Translated by Dritan Kiçi
I met Ramiz Beka near the National Theatre building, which no longer exists. Before we sat down at a café along the pedestrian street, he asked me in great detail about my parents’ health. When I was a student, he worked as a sergeant in the prison’s hospital. We come from the same town. Though we hadn’t met for years, we had followed each other’s journey from afar.
“People are abandoning their parents like stray dogs nowadays!”
“Not everyone,” I responded, “only the sons of dogs.”
He praised my sense of humour.
“You’ve always been like this: a witty, good man.”
He, on the other hand, was always the same: irritating, clingy, and I felt I couldn’t bear staying with him for long.
“Can I help you with something?”, I asked and joked: “The living with the living and the dead with the dead,” distorting the old saying.
“You can’t help me with my dead,” he lamented, and the dark shade of his suit engulfed his gaze, his lips, and then his entire face.
In the early 2000s, through a bank loan, he bought a refrigerated room with twenty cadaver drawers and built a sort of private morgue. Then he hired a retired nurse, a refrigeration specialist, and occasionally two young men to clean and maintain the corpses. Thanks to connections and acquaintances, the new business did well. His entire “stock” consisted of elderly parents of emigrant children. The deal was that he would keep the dead until the relatives could return and organise the funeral. Expenses were high, so he charged by the day for cold preservation and storage. In those moments of emotional crisis, most of the clients didn’t even bother to ask how much twenty-four-hour storage costed in his morgue.
“Parents die only once! So, whatever it costs…”
I learned all of this from a mutual friend, whose father had spent three months in Ramiz’s “fridge,” because he couldn’t legally leave England. Paperwork problems – as my compatriots call residing illegally in a foreign country. The same guy told me that, along with the morgue days, our friend billed people for phone calls and additional service expenses, which, when settling the bill, he would deduct as a friendly gesture, a sign of human sensitivity and solidarity with his clients’ grief. If the bill was one thousand seven hundred and sixty-three euros, he would round it down to one thousand seven hundred and fifty. In the end, he didn’t even take the fifty, hopping this kind of generosity would improve his image. People talked about his services as a market-driven necessity.
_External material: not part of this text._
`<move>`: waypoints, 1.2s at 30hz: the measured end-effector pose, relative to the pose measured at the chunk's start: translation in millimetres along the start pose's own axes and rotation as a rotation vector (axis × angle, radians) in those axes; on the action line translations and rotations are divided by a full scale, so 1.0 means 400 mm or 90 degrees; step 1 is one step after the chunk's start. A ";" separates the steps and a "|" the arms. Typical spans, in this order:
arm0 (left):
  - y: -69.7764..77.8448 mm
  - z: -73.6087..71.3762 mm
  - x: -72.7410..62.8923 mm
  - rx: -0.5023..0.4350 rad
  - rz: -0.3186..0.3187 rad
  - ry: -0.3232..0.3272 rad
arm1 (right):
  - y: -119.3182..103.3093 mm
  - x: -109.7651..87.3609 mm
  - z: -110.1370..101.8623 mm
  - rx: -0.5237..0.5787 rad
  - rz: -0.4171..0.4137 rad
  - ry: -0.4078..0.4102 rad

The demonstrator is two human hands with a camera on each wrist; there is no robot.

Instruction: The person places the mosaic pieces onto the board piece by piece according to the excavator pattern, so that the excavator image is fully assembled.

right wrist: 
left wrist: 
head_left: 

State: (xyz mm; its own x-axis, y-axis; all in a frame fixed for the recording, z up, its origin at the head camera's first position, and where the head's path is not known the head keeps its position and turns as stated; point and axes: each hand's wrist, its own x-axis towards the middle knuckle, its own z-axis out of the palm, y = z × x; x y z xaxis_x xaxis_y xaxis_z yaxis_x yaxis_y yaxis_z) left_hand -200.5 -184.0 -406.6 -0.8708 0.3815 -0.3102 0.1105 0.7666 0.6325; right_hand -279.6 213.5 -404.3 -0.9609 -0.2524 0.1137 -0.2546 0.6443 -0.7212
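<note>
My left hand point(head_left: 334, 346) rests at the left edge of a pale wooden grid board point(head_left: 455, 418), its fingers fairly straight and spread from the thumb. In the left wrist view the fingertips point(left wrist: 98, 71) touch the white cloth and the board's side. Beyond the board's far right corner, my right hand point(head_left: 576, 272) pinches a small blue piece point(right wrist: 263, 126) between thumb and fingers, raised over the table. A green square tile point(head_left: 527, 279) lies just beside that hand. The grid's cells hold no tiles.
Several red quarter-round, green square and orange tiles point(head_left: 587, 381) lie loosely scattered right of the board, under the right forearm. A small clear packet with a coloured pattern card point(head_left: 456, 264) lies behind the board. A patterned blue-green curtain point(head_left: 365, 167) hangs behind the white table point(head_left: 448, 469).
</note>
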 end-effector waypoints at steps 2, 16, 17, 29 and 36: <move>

But lately his “success” had run out.
“I’ve heard that medical schools in Europe need human cadavers for anatomy lessons and they pay well. So, if I could sell just half of my stock, I’d get out of this crisis!”
He finished his coffee, and a drop of it, like a black and filthy tear, hung at the corner of his mouth. I thought to ask how much “stock” he had, but I bit my tongue. All that cynicism seemed excessive. “Live stock” is what Americans call the living animals sold at markets or showcased at agricultural fairs. The person in front of me had the wealth of “dead stock”: parents abandoned in death by their offspring.
From afar, I thought I saw the handsome beard of Ismet D., a friend and well-known comedian. Yes, it was him coming towards me. We hugged. I introduced Ismet to Ramiz and his work. At first, the newcomer thought I was joking, but when he saw Ramiz’s solemn approval, he dared to ask:
“Do you really have twenty dead people in your morgue?”
“Yes, well-preserved! Clean…!”
Ramiz would have continued to enthusiastically talk about his “goods” and their quality if Ismet hadn’t interrupted:
“Can you rent them to me for two weeks?”
The silence fell heavy and I felt my skin crawling. I must have looked worse than the new ruins of the old theatre. Ramiz was quickly calculating how much he could ask from the lease, but first, he wanted to know what Ismet needed the dead for and how much he would profit from the affair.
“I’ll put them on an air-conditioned bus and set off in search of their children across Europe!” declared Ismet.
A group of youngsters passed by, laughing. Behind them, an elderly couple, slender and clean, were holding hands, seemingly more alive than Ramiz’s stock.